Task to complete:
Copy out every line below without alteration.

Supplied material:
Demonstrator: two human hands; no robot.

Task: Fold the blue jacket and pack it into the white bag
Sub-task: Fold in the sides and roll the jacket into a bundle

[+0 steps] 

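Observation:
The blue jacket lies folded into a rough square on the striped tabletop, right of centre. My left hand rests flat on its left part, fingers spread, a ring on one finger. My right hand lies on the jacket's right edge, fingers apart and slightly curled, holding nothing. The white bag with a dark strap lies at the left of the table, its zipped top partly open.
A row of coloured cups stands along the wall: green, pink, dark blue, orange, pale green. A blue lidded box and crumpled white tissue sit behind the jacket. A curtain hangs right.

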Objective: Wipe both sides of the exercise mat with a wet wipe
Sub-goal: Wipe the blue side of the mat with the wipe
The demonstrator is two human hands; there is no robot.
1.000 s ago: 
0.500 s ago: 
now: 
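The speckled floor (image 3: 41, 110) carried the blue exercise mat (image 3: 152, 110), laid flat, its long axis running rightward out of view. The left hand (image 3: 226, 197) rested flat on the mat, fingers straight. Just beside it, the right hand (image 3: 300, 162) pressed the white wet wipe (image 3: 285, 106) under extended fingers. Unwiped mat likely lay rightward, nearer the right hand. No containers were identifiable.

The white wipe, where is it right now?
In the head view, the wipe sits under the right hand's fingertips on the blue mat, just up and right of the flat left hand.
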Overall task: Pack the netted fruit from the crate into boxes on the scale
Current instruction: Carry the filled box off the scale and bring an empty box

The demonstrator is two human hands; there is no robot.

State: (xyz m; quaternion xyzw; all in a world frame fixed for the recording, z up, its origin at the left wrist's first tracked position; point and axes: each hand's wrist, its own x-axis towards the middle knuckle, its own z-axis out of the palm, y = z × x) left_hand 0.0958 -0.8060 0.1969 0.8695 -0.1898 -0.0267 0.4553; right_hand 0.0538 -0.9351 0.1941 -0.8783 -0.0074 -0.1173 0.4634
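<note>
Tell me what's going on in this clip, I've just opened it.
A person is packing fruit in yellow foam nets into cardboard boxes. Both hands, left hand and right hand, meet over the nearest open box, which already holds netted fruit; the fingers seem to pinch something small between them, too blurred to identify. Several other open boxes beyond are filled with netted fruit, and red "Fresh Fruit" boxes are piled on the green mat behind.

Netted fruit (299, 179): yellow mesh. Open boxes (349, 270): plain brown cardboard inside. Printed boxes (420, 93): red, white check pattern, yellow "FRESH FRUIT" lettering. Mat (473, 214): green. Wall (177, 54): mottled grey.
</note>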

Solution for this exercise:
Demonstrator: two human hands; no robot.

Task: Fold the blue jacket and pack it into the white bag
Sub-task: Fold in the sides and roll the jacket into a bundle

[+0 steps] 

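Observation:
The blue jacket lies folded into a rough square on the striped tabletop, right of centre. My left hand rests flat on its left part, fingers spread, a ring on one finger. My right hand lies on the jacket's right edge, fingers apart and slightly curled, holding nothing. The white bag with a dark strap lies at the left of the table, its zipped top partly open.
A row of coloured cups stands along the wall: green, pink, dark blue, orange, pale green. A blue lidded box and crumpled white tissue sit behind the jacket. A curtain hangs right.
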
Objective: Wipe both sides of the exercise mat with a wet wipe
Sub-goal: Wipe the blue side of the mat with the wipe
The demonstrator is two human hands; there is no robot.
1.000 s ago: 
0.500 s ago: 
now: 
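The speckled floor (image 3: 41, 110) carried the blue exercise mat (image 3: 152, 110), laid flat, its long axis running rightward out of view. The left hand (image 3: 226, 197) rested flat on the mat, fingers straight. Just beside it, the right hand (image 3: 300, 162) pressed the white wet wipe (image 3: 285, 106) under extended fingers. Unwiped mat likely lay rightward, nearer the right hand. No containers were identifiable.

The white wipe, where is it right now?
In the head view, the wipe sits under the right hand's fingertips on the blue mat, just up and right of the flat left hand.
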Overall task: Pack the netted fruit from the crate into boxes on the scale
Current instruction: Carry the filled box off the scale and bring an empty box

The demonstrator is two human hands; there is no robot.

State: (xyz m; quaternion xyzw; all in a world frame fixed for the recording, z up, its origin at the left wrist's first tracked position; point and axes: each hand's wrist, its own x-axis towards the middle knuckle, its own z-axis out of the palm, y = z × x) left_hand 0.0958 -0.8060 0.1969 0.8695 -0.1898 -0.0267 0.4553; right_hand 0.0538 -0.9351 0.1941 -0.8783 -0.0074 -0.1173 0.4634
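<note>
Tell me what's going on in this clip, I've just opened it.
A person is packing fruit in yellow foam nets into cardboard boxes. Both hands, left hand and right hand, meet over the nearest open box, which already holds netted fruit; the fingers seem to pinch something small between them, too blurred to identify. Several other open boxes beyond are filled with netted fruit, and red "Fresh Fruit" boxes are piled on the green mat behind.

Netted fruit (299, 179): yellow mesh. Open boxes (349, 270): plain brown cardboard inside. Printed boxes (420, 93): red, white check pattern, yellow "FRESH FRUIT" lettering. Mat (473, 214): green. Wall (177, 54): mottled grey.
</note>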

For this exercise, nothing more remains to be given.